Pass 2: (Wait, this is not final)
Set the G-Buffer targets as textures the pixel shader can read from
For each light
   For each rasterized pixel (for this example, using a full-screen quad to iterate the entire screen)
        Read the required attributes for that specific pixel from the G-Buffer, use them to render the pixel color according to the light, accumulate the results into the render target

Now, a trained eye will already notice that this has become a complexity in the order of  O(m*o+n*p), where m is the number of objects, n is the number of lights, o is the screen space of the object, and p is the entire screen space. I imagine that it might be faster than forward rendering in specific situations, but since it does incur some expensive "constants" (for example, a lot of texture fetches in the pixel shader) this is not our target - we are looking for a clear winner here.

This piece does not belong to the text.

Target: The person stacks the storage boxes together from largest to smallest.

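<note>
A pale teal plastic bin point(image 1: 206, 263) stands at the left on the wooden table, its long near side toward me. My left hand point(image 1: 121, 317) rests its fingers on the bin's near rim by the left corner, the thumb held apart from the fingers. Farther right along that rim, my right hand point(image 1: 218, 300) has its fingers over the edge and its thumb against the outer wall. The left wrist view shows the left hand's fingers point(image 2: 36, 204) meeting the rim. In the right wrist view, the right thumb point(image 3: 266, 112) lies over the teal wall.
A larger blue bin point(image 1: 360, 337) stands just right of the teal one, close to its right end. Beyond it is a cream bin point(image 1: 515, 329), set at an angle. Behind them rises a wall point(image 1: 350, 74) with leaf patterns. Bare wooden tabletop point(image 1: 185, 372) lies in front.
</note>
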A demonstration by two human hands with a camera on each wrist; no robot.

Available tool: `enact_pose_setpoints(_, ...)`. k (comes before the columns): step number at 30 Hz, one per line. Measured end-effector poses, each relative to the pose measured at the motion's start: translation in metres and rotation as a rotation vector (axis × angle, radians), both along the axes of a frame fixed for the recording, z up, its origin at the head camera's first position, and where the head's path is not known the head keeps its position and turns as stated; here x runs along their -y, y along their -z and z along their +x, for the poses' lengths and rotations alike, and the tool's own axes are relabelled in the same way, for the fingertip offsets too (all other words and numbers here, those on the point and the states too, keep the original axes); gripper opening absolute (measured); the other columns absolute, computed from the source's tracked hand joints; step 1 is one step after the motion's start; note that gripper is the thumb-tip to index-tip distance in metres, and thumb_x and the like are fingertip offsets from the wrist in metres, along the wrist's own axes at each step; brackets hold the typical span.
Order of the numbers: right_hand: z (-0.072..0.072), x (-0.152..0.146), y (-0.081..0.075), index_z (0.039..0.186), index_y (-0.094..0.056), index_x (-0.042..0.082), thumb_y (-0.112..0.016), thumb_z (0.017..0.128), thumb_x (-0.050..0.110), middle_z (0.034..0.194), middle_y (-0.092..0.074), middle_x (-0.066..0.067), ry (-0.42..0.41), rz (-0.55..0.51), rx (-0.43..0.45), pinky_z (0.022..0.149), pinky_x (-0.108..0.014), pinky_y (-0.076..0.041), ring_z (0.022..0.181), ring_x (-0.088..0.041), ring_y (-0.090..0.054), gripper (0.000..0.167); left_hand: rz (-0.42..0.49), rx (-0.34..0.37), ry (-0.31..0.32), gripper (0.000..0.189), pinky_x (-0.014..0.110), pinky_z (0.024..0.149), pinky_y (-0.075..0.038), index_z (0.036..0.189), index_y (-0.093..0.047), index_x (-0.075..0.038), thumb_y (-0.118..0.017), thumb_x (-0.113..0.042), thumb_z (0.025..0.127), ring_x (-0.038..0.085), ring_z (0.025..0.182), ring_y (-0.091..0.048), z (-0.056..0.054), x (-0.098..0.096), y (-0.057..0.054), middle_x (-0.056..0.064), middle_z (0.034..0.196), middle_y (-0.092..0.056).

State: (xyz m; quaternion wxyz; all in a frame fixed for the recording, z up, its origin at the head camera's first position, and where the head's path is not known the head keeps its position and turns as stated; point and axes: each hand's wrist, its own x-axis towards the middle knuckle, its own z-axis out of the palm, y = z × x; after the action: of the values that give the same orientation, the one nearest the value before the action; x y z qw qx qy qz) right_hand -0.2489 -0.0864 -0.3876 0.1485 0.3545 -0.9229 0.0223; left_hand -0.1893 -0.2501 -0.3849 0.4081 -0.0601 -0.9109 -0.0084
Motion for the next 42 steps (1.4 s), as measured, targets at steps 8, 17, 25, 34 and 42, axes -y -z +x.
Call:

The above algorithm would be suited for a lot of directional lights (that affect the entire screen), but that is a rare case as far as I know, and not the one real time apps and games would optimize for.

In fact, what we can do is consider each light as being bounded to an area of effect (for example, a cone for a spotlight, or a sphere for a point light), size the area in such a way as to actually be the area of effect of the light (using an algorithm that takes into account attenuation and intensity), and we can avoid all these full screen renders.
This way, you only pay for what you use: small light, small cost. Big light, big cost.

So, pass 2 becomes:

For each light
   For each rasterized pixel of the light's bounding volume
        Read the required attributes for that specific pixel from the G-Buffer, use them to render the pixel color according to the light, accumulate the results into the render target

So this becomes O(m*o + n*q), where q is the rasterized size of the light.

And now, we can imagine that if we are careful, and are conservative with our G-Buffer, and we don't use a lot of very big lights that increase n*q, and we need to use lots of small lights, we will be faster than the forward renderer.

By far.

I will try to put an example here later.